Activity: With the string "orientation" as the filter, copy each matching line from the records.

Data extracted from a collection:
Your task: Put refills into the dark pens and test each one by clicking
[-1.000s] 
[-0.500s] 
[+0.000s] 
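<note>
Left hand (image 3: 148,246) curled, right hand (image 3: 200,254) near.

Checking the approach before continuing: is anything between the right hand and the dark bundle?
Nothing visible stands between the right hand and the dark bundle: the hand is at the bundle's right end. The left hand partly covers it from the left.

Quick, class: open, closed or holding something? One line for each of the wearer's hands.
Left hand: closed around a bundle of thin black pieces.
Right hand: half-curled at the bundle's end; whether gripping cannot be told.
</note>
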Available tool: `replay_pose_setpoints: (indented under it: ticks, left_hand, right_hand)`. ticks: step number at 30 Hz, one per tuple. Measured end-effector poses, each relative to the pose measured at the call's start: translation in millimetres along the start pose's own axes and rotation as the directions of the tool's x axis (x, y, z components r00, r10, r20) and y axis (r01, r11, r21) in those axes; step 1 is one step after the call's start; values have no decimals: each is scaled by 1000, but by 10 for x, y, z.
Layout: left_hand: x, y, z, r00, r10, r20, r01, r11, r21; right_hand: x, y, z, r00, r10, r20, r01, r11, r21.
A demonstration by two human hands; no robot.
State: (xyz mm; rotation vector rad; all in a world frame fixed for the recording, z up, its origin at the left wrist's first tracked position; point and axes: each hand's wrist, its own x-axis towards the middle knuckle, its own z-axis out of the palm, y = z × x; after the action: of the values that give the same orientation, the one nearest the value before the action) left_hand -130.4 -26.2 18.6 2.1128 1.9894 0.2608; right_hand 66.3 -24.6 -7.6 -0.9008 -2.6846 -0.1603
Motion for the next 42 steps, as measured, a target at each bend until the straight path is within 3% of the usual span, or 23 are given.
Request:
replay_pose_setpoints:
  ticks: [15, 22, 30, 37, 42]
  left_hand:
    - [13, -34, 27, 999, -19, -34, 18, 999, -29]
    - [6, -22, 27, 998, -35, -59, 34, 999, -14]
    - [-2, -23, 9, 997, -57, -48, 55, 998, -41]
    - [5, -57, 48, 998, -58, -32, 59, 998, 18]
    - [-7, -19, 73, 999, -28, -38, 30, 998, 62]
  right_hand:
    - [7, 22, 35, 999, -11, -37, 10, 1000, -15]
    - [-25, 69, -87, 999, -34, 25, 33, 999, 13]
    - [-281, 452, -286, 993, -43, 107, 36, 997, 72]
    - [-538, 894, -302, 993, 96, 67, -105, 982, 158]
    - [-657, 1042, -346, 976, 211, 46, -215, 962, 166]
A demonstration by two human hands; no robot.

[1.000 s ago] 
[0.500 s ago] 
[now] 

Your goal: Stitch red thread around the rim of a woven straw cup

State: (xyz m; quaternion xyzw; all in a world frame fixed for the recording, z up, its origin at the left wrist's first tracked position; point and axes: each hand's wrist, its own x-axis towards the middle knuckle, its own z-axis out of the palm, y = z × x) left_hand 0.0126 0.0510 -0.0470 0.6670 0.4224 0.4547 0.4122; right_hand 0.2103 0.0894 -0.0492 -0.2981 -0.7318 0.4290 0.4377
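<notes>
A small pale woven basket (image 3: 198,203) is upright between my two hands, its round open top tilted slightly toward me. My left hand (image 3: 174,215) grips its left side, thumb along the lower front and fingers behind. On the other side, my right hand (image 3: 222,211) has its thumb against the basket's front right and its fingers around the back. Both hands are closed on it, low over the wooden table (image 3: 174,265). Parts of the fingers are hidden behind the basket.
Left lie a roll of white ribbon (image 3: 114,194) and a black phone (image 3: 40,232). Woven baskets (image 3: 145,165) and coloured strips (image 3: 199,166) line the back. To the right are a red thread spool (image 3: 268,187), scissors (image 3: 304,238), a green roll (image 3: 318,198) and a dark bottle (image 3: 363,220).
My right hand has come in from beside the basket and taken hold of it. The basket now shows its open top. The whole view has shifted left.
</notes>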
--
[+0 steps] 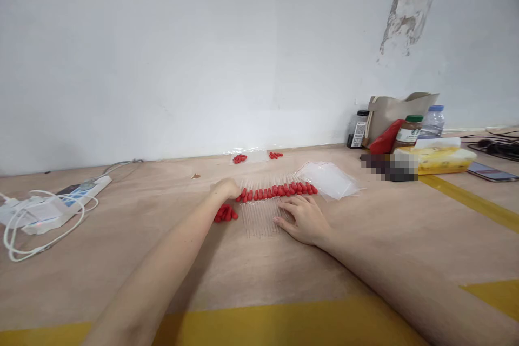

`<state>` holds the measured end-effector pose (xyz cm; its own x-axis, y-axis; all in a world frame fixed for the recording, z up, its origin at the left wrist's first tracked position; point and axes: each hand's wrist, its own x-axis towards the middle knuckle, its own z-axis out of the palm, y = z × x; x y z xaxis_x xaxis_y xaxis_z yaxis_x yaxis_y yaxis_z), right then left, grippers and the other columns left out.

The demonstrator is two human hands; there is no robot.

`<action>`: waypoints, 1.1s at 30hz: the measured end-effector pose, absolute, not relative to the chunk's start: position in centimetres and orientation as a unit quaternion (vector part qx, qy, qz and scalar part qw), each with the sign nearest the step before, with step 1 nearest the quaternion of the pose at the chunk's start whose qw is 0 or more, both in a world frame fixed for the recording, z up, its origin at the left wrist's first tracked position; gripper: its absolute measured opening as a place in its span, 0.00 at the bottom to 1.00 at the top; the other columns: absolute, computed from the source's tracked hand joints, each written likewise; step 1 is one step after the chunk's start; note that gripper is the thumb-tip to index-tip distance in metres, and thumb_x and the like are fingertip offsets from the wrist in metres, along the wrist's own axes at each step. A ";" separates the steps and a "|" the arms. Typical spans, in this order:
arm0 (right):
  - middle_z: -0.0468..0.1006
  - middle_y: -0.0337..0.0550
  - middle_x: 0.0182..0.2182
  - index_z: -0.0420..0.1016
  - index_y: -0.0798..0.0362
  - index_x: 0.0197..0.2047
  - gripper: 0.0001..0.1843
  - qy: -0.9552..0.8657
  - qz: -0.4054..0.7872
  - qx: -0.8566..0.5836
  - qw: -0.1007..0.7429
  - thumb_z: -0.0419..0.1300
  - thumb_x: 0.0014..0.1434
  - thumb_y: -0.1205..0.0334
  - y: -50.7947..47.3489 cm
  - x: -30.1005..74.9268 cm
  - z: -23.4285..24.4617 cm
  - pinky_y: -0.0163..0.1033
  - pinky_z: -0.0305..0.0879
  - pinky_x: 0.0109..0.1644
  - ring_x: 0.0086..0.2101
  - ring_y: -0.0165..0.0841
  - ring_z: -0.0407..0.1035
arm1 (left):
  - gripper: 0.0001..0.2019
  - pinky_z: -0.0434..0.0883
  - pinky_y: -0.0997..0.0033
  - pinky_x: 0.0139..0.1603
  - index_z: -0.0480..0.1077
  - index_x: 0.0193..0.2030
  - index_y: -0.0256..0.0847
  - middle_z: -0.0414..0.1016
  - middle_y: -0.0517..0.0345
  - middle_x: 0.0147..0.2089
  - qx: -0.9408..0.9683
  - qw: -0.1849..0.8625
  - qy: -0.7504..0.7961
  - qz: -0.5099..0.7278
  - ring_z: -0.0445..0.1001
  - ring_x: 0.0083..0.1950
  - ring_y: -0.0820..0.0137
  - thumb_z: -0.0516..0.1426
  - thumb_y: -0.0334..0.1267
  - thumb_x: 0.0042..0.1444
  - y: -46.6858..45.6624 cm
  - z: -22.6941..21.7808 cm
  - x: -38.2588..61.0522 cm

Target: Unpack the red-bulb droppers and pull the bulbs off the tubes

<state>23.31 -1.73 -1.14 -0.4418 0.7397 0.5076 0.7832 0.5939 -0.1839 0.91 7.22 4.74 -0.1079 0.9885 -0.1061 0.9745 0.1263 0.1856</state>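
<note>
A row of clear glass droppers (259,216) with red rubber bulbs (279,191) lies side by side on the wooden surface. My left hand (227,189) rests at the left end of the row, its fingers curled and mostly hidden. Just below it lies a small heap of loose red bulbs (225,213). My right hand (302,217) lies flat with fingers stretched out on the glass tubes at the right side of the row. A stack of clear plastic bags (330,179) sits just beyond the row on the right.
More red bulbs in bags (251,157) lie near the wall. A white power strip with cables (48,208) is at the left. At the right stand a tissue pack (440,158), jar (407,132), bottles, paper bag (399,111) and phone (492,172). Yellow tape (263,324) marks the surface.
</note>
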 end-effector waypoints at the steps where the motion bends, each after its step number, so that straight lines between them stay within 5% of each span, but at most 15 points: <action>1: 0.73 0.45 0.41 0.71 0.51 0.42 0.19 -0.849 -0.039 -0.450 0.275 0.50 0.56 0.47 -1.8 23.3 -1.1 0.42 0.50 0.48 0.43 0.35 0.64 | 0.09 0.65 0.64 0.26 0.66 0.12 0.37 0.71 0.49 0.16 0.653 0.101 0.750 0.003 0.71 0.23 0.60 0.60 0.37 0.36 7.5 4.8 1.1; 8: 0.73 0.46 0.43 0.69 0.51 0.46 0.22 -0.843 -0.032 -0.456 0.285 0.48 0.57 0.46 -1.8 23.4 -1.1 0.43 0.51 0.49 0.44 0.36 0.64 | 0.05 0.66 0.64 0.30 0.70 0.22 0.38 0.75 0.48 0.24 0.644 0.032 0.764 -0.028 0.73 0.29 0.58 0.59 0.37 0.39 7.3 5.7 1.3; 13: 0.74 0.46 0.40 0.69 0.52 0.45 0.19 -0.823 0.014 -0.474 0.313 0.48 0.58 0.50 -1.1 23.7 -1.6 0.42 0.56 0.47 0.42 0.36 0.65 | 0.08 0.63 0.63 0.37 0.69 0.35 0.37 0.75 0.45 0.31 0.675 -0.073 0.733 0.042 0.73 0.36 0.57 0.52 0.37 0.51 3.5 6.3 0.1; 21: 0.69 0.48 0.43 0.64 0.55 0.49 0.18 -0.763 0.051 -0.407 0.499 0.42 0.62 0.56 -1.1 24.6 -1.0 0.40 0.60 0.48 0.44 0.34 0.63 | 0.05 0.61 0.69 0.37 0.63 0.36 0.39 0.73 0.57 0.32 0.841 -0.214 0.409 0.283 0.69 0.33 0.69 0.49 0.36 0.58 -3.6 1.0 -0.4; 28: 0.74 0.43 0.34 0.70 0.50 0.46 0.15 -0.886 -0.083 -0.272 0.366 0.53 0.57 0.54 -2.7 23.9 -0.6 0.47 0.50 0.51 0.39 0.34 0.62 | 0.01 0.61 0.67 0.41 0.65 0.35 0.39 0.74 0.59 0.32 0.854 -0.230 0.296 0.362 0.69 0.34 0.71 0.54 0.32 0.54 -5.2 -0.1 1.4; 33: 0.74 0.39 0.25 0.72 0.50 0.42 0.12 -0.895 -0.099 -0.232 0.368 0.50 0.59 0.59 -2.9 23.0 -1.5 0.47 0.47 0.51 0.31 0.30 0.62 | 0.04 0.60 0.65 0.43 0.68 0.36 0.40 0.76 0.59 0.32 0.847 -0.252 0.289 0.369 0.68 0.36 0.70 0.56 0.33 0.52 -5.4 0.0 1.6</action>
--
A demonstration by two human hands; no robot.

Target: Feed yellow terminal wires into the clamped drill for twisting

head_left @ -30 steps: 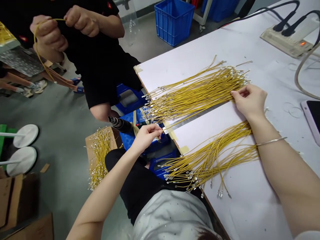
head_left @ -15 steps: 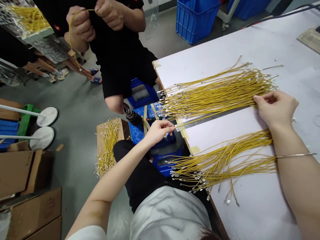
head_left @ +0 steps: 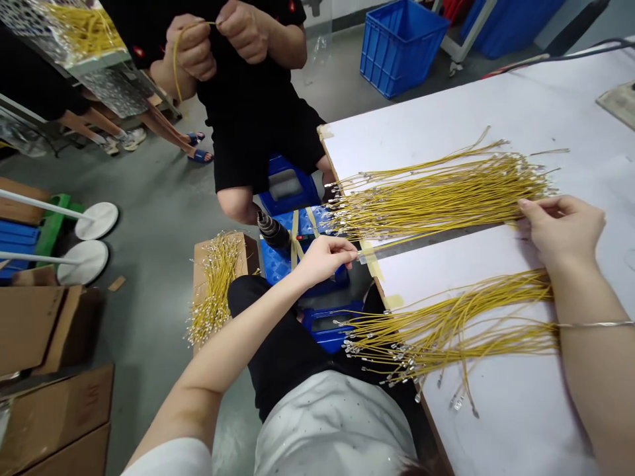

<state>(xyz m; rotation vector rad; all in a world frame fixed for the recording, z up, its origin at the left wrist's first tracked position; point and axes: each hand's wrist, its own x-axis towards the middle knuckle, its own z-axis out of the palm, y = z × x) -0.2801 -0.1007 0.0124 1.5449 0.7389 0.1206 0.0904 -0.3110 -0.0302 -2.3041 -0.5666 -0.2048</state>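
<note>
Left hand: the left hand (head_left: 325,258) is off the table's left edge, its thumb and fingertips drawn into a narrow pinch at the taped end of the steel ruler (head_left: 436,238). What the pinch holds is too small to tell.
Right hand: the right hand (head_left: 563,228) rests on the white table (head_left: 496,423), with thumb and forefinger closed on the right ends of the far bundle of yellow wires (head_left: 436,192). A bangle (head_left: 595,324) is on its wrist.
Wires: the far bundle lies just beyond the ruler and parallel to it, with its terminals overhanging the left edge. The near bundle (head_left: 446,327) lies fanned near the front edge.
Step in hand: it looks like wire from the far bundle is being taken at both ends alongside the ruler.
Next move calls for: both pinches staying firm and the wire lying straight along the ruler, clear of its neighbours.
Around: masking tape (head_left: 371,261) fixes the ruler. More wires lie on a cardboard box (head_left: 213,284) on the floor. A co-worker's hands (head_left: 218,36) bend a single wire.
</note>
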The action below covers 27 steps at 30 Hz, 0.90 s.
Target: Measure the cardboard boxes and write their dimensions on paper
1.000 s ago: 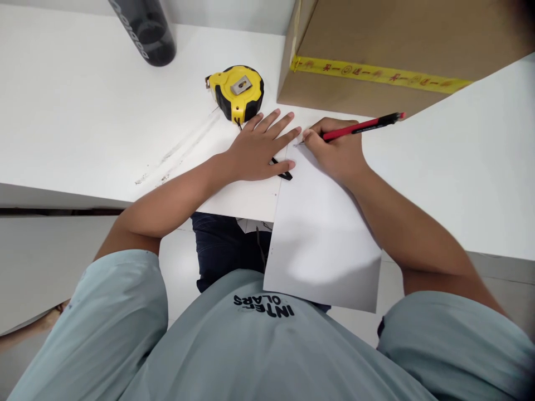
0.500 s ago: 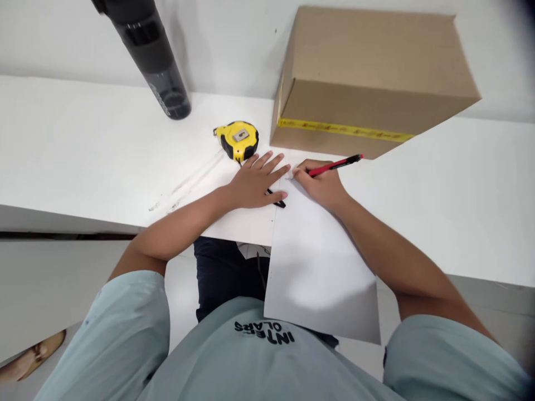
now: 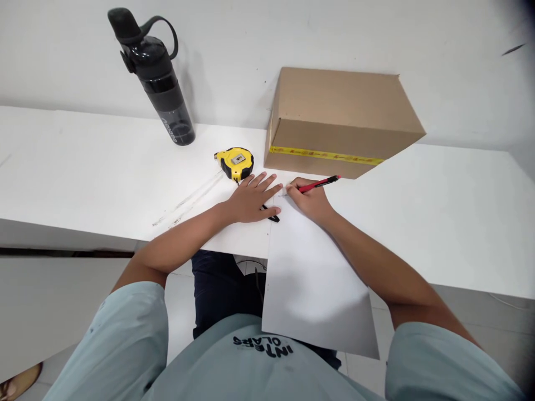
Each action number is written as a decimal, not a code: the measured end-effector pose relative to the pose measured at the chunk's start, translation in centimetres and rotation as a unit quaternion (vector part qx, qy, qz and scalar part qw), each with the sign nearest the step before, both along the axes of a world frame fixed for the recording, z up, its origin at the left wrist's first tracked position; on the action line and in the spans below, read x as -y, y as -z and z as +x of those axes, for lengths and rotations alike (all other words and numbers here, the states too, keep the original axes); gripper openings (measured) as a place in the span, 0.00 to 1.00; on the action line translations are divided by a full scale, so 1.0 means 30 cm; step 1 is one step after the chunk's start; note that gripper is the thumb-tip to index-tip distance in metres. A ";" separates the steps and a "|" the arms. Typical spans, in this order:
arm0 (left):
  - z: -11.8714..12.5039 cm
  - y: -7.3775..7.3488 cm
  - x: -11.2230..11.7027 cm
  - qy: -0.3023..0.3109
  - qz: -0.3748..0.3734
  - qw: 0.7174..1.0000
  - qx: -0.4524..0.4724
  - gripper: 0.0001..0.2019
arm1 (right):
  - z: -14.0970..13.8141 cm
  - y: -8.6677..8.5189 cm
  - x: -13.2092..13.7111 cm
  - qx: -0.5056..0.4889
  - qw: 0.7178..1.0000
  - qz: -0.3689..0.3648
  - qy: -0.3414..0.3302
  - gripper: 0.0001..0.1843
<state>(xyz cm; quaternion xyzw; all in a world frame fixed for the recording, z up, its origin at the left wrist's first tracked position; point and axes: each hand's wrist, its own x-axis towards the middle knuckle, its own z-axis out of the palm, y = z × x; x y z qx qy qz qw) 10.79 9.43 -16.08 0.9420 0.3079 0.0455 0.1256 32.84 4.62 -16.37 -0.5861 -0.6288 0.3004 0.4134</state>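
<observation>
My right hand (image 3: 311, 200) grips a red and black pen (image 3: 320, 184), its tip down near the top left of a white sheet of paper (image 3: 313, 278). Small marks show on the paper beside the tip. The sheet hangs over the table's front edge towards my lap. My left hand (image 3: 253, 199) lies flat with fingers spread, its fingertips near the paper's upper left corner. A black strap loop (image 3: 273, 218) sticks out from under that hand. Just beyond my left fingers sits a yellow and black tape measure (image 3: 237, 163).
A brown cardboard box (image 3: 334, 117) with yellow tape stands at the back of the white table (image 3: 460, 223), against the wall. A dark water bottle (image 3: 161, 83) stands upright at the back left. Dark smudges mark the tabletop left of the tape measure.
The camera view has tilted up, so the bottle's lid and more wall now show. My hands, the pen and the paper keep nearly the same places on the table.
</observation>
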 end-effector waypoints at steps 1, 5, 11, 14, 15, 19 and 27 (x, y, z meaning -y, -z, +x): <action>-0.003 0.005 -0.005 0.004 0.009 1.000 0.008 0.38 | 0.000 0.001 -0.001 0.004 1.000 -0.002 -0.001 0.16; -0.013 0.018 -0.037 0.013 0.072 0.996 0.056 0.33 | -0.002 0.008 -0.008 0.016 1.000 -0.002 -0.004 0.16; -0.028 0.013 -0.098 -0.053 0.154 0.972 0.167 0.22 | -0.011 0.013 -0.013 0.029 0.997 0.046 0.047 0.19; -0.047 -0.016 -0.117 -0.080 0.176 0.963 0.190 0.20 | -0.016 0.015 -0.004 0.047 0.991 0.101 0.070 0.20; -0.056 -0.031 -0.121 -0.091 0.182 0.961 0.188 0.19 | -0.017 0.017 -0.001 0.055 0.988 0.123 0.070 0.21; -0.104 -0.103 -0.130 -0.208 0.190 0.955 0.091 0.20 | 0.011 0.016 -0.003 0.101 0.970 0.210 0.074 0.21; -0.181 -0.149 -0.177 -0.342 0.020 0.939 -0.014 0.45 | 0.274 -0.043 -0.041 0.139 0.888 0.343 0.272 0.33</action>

Solution to the problem:
State: (xyz mm; rotation vector rad; all in a world frame fixed for the recording, z up, its origin at the left wrist's first tracked position; point and axes: each hand's wrist, its own x-axis towards the middle knuckle, its own z-axis out of the palm, y = z × x; after the action: of the values that give the same orientation, the one nearest the value before the action) left_hand -130.4 -26.2 18.6 2.1128 1.9894 0.2608; right_hand 66.3 -24.6 -7.6 -0.9008 -2.6846 -0.1603
`<action>`: waypoints, 1.1s at 30hz: the measured end-effector pose, absolute, not relative to the chunk's start: position in centimetres and orientation as a unit quaternion (vector part qx, qy, qz and scalar part qw), each with the sign nearest the step before, with step 1 nearest the quaternion of the pose at the chunk's start whose qw is 0 or more, both in a world frame fixed for the recording, z up, its origin at the left wrist's first tracked position; gripper: its absolute measured opening as a place in its span, 0.00 at the bottom to 1.00 at the top; the other columns: absolute, computed from the source's tracked hand joints, each written likewise; step 1 is one step after the chunk's start; note that gripper is the thumb-tip to index-tip distance in metres, and thumb_x and the like are fingertip offsets from the wrist in metres, along the wrist's own axes at each step. A ";" separates the steps and a "|" the arms. Typical spans, in this order:

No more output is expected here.